__WHAT IS BEING ASKED__
Given the records below, pull every line with the word "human" into the answer.
DATA FOR THIS TASK: Begin
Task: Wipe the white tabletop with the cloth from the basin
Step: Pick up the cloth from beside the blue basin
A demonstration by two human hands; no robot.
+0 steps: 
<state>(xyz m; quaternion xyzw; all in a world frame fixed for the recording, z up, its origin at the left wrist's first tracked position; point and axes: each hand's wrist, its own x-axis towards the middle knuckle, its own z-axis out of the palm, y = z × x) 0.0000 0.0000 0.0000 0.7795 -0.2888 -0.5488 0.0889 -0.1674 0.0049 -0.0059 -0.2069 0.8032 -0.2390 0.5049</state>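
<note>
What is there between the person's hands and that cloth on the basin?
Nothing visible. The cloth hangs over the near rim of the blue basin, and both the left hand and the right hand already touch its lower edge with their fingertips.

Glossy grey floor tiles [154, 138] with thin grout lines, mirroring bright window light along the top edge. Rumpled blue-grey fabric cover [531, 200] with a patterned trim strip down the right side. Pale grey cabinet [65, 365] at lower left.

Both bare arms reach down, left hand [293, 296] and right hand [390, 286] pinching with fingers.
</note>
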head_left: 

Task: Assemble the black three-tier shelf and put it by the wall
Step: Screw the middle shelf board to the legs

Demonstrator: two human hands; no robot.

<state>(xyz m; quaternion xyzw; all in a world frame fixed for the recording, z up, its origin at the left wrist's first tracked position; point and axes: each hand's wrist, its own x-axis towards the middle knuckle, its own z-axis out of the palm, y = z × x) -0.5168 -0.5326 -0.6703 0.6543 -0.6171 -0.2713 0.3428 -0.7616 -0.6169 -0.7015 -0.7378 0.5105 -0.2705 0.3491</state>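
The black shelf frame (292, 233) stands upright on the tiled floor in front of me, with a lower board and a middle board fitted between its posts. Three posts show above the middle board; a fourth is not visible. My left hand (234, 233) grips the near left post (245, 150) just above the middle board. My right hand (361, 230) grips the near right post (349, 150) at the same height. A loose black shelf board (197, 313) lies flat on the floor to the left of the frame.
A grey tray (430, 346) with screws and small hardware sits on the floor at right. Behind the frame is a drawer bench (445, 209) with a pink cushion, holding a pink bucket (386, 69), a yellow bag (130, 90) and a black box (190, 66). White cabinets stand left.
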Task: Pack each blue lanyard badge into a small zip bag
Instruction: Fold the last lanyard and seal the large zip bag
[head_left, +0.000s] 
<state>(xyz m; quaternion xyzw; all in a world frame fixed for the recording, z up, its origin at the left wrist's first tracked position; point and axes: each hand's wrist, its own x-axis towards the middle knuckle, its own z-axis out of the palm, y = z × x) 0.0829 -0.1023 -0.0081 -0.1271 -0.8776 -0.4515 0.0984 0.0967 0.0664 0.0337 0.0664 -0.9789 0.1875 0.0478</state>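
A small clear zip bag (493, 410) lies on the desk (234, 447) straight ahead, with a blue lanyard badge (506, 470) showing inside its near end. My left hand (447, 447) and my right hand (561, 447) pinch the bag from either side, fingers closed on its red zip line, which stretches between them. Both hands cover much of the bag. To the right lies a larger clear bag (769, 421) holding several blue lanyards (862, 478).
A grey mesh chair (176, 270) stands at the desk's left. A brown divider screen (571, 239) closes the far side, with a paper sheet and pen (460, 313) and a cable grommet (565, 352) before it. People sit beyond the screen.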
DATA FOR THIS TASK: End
__RESULT OF THE TASK__
A demonstration by two human hands; no robot.
Demonstrator: two human hands; no robot.

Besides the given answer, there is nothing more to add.